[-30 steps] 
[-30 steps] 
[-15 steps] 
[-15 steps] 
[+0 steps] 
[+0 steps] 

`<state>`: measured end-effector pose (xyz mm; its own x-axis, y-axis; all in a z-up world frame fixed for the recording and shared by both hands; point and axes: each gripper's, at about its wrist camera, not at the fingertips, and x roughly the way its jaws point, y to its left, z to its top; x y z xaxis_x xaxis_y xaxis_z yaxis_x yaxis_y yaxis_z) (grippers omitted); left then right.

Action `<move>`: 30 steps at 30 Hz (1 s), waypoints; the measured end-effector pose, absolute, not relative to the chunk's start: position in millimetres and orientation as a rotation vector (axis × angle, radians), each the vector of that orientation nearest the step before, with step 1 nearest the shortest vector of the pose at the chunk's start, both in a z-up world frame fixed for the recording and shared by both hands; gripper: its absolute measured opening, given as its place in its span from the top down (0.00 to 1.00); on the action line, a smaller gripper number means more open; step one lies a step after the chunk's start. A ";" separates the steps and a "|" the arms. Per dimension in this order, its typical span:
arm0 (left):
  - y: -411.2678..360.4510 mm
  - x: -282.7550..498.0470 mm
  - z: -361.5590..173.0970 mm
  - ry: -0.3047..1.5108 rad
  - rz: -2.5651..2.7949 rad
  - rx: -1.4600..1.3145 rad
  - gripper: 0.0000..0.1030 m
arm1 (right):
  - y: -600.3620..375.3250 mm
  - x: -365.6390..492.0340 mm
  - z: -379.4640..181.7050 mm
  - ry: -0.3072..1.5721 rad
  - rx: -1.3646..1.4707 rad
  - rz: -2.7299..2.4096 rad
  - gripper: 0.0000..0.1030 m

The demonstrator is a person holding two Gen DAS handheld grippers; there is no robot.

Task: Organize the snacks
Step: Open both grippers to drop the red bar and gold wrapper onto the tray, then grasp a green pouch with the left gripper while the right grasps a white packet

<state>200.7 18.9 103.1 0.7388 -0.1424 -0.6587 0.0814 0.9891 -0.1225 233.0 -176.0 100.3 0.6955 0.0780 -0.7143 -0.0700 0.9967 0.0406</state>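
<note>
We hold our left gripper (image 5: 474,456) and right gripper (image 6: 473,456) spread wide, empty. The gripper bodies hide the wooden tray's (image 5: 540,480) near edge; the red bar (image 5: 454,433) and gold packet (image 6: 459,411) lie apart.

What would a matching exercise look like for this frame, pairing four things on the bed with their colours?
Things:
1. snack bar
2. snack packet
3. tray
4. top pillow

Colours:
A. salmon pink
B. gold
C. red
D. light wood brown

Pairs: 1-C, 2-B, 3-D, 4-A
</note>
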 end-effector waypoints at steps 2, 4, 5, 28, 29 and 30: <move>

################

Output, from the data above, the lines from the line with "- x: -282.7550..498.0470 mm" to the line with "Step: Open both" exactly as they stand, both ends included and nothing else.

* SOLUTION TO THIS EXERCISE:
  - x: -282.7550..498.0470 mm
  - z: -361.5590..173.0970 mm
  - ry: -0.3047..1.5108 rad
  - rz: -2.5651..2.7949 rad
  - rx: -1.4600..1.3145 rad
  - gripper: 0.0000..0.1030 m
arm1 (right):
  - y: -600.3620..375.3250 mm
  - x: -365.6390..492.0340 mm
  - z: -379.4640..181.7050 mm
  - ry: -0.3072..1.5721 rad
  - rx: -1.3646..1.4707 rad
  - rz: -2.7299..2.4096 rad
  - gripper: 0.0000..0.1030 m

The demonstrator is a person holding two Gen DAS handheld grippers; there is no robot.

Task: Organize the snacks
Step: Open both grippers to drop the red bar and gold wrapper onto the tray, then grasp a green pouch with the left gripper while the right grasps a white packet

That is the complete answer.